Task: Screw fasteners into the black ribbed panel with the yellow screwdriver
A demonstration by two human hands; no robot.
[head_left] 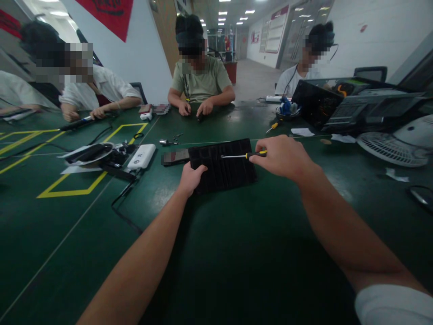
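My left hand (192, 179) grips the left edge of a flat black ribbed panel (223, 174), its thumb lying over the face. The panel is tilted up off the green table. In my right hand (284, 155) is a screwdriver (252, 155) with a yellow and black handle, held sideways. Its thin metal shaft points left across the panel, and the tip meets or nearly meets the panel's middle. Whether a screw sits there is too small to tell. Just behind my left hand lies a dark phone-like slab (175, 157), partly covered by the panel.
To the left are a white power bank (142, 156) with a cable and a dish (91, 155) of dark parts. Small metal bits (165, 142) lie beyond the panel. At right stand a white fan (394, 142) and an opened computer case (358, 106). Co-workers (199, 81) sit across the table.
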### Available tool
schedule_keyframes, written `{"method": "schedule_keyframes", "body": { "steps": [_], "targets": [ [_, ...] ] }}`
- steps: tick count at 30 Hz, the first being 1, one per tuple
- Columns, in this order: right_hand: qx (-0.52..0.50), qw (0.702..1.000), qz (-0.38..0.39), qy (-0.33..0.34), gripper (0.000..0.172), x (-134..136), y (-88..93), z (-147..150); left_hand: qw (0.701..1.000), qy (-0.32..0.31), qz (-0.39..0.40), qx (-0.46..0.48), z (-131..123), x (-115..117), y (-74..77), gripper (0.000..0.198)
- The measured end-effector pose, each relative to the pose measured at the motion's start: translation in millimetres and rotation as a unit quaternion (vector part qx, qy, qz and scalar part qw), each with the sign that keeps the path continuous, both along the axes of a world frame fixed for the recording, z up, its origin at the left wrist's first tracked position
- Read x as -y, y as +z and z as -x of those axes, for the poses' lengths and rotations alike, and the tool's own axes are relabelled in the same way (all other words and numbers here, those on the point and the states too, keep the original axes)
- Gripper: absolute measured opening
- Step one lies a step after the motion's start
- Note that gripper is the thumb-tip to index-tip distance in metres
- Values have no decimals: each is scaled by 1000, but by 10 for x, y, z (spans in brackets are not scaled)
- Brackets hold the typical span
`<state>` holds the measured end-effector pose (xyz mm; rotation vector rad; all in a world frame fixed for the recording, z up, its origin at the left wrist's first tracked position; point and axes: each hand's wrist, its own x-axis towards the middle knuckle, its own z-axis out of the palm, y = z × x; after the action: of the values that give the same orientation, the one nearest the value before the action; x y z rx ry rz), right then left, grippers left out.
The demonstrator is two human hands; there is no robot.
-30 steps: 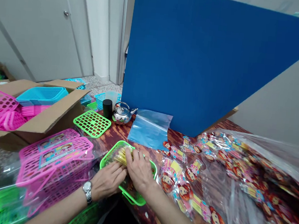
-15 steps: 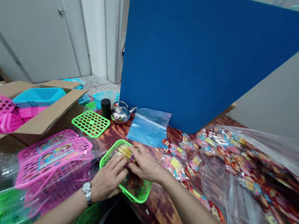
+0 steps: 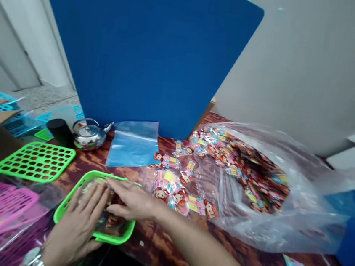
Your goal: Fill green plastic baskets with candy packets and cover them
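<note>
A green plastic basket (image 3: 126, 233) stands near the table's front edge, with small clear packets (image 3: 115, 221) inside. My left hand (image 3: 79, 220), a watch at its wrist, lies over the basket's left part with fingers stretched flat on the contents. From the right my right hand (image 3: 132, 200) reaches over the rim, thumb and fingers apart, touching the packets. Both hands hide much of what is inside. Several doll-printed packets (image 3: 180, 199) lie on the table just right of the basket.
At the right, a large clear plastic bag (image 3: 297, 230) spills more packets. Behind are a clear flat bag (image 3: 133, 145), a metal kettle (image 3: 90, 136), a black cylinder (image 3: 59, 131) and a green lattice lid (image 3: 35, 160). Pink baskets (image 3: 0, 216) stand at left, below a blue panel (image 3: 147, 53).
The view has turned right, bringing the plastic bag fully into sight. My left hand has flattened out over the basket's contents; my right hand stays in the basket.
</note>
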<state>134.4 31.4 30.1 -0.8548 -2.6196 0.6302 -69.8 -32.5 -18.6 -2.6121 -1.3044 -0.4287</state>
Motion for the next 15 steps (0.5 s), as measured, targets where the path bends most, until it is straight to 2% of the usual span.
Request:
{"method": "schedule_keyframes", "body": {
  "steps": [2,3,5,8,9,11,15],
  "targets": [
    [8,999,-40,-15,45,-131,25,-341,1000,-10,5,-9,41,-53,21,114],
    [35,997,-51,-55,38,-223,0,-543,1000,-22,8,-16,65,-88,40,115],
    [138,986,-50,-83,40,-421,-117,-956,998,-45,13,-29,108,-167,85,117],
    [244,968,-42,-23,58,-585,-366,-1432,996,-76,19,-33,146,-271,144,113],
    [258,965,-43,-13,59,-573,-440,-1529,996,-81,23,-32,151,-294,154,111],
    [269,961,-52,-28,50,-452,-548,-1636,996,-85,28,-26,154,-319,165,108],
    [308,944,-62,-102,26,-32,-599,-1691,995,-88,37,-31,151,-326,216,101]
  ]
}}
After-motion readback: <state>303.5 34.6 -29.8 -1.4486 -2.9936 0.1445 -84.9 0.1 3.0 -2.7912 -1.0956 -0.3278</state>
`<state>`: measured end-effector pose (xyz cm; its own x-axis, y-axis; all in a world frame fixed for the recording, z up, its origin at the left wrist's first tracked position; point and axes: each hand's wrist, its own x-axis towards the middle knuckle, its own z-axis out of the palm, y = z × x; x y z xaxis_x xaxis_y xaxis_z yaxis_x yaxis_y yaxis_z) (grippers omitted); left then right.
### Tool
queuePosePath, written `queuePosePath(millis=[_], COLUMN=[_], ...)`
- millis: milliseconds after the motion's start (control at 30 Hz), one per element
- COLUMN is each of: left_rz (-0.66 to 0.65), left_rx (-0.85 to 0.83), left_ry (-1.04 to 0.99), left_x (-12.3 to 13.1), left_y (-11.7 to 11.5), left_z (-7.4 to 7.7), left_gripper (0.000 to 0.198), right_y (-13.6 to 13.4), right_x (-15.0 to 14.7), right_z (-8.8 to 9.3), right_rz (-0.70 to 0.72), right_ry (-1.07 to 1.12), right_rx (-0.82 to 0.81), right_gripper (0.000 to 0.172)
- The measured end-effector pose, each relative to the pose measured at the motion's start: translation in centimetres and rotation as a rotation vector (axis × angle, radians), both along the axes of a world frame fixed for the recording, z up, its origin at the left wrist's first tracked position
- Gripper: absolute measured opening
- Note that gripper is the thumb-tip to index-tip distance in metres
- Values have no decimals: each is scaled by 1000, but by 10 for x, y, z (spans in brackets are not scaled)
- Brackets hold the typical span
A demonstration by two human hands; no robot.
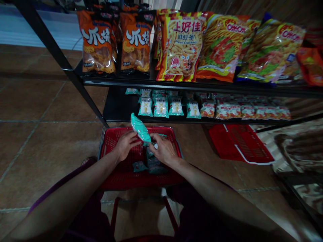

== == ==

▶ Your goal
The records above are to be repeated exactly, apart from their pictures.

▶ Result for this task
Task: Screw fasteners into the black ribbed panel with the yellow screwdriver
A demonstration by two human hands; no robot.
[head_left] 
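My left hand (192, 179) grips the left edge of a flat black ribbed panel (223, 174), its thumb lying over the face. The panel is tilted up off the green table. In my right hand (284, 155) is a screwdriver (252, 155) with a yellow and black handle, held sideways. Its thin metal shaft points left across the panel, and the tip meets or nearly meets the panel's middle. Whether a screw sits there is too small to tell. Just behind my left hand lies a dark phone-like slab (175, 157), partly covered by the panel.
To the left are a white power bank (142, 156) with a cable and a dish (91, 155) of dark parts. Small metal bits (165, 142) lie beyond the panel. At right stand a white fan (394, 142) and an opened computer case (358, 106). Co-workers (199, 81) sit across the table.
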### Available tool
schedule_keyframes, written `{"method": "schedule_keyframes", "body": { "steps": [_], "targets": [ [_, ...] ] }}`
- steps: tick count at 30 Hz, the first being 1, one per tuple
- Columns, in this order: right_hand: qx (-0.52..0.50), qw (0.702..1.000), qz (-0.38..0.39), qy (-0.33..0.34), gripper (0.000..0.172), x (-134..136), y (-88..93), z (-147..150); left_hand: qw (0.701..1.000), qy (-0.32..0.31), qz (-0.39..0.40), qx (-0.46..0.48), z (-131..123), x (-115..117), y (-74..77), gripper (0.000..0.198)
- The measured end-effector pose, each relative to the pose measured at the motion's start: translation in millimetres and rotation as a unit quaternion (vector part qx, qy, qz and scalar part qw), each with the sign that keeps the path continuous, both along the axes of a world frame fixed for the recording, z up, its origin at the left wrist's first tracked position
- Read x as -y, y as +z and z as -x of those axes, for the poses' lengths and rotations alike, and the tool's own axes are relabelled in the same way (all other words and numbers here, those on the point and the states too, keep the original axes)
- Gripper: absolute measured opening
- Step one lies a step after the motion's start
- Note that gripper is the thumb-tip to index-tip distance in metres
- Values have no decimals: each is scaled by 1000, but by 10 for x, y, z (spans in brackets are not scaled)
- Brackets hold the typical span
`<state>` holds the measured end-effector pose (xyz mm; rotation vector rad; all in a world frame fixed for the recording, z up, its origin at the left wrist's first tracked position; point and axes: each hand's wrist, its own x-axis towards the middle knuckle, its own z-axis out of the palm, y = z × x; after the action: of the values that give the same orientation, the one nearest the value before the action; x y z rx ry rz), right then left, grippers left out.
The demonstrator is two human hands; there is no robot.
-30 steps: 
-15 steps: 
+0 steps: 
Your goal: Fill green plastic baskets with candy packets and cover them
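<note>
A green plastic basket (image 3: 126, 233) stands near the table's front edge, with small clear packets (image 3: 115, 221) inside. My left hand (image 3: 79, 220), a watch at its wrist, lies over the basket's left part with fingers stretched flat on the contents. From the right my right hand (image 3: 132, 200) reaches over the rim, thumb and fingers apart, touching the packets. Both hands hide much of what is inside. Several doll-printed packets (image 3: 180, 199) lie on the table just right of the basket.
At the right, a large clear plastic bag (image 3: 297, 230) spills more packets. Behind are a clear flat bag (image 3: 133, 145), a metal kettle (image 3: 90, 136), a black cylinder (image 3: 59, 131) and a green lattice lid (image 3: 35, 160). Pink baskets (image 3: 0, 216) stand at left, below a blue panel (image 3: 147, 53).
The view has turned right, bringing the plastic bag fully into sight. My left hand has flattened out over the basket's contents; my right hand stays in the basket.
</note>
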<state>134.4 31.4 30.1 -0.8548 -2.6196 0.6302 -69.8 -32.5 -18.6 -2.6121 -1.3044 -0.4287</state>
Motion for the next 15 steps (0.5 s), as measured, targets where the path bends most, until it is straight to 2% of the usual span.
Request:
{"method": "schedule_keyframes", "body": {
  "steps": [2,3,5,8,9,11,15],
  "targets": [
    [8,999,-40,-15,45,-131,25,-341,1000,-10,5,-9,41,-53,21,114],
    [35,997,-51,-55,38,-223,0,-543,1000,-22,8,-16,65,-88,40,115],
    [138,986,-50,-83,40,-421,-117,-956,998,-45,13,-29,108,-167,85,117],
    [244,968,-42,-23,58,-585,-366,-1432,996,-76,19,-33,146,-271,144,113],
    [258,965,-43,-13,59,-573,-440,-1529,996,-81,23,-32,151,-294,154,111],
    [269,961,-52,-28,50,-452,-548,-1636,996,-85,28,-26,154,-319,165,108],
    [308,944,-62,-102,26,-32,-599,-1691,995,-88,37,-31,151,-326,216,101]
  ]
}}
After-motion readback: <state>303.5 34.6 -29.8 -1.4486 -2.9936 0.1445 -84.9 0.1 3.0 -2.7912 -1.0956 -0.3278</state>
`<state>`: measured end-effector pose (xyz cm; its own x-axis, y-axis; all in a world frame fixed for the recording, z up, its origin at the left wrist's first tracked position; point and axes: each hand's wrist, its own x-axis towards the middle knuckle, its own z-axis out of the palm, y = z × x; x y z xaxis_x xaxis_y xaxis_z yaxis_x yaxis_y yaxis_z) (grippers omitted); left then right.
### Tool
queuePosePath, written `queuePosePath(millis=[_], COLUMN=[_], ...)`
- millis: milliseconds after the motion's start (control at 30 Hz), one per element
- COLUMN is each of: left_rz (-0.66 to 0.65), left_rx (-0.85 to 0.83), left_ry (-1.04 to 0.99), left_x (-12.3 to 13.1), left_y (-11.7 to 11.5), left_z (-7.4 to 7.7), left_gripper (0.000 to 0.198), right_y (-13.6 to 13.4), right_x (-15.0 to 14.7), right_z (-8.8 to 9.3), right_rz (-0.70 to 0.72), right_ry (-1.07 to 1.12), right_rx (-0.82 to 0.81), right_gripper (0.000 to 0.172)
- The measured end-effector pose, each relative to the pose measured at the motion's start: translation in centimetres and rotation as a rotation vector (axis × angle, radians), both along the axes of a world frame fixed for the recording, z up, its origin at the left wrist's first tracked position
- Gripper: absolute measured opening
- Note that gripper is the thumb-tip to index-tip distance in metres
- Values have no decimals: each is scaled by 1000, but by 10 for x, y, z (spans in brackets are not scaled)
- Brackets hold the typical span
A demonstration by two human hands; no robot.

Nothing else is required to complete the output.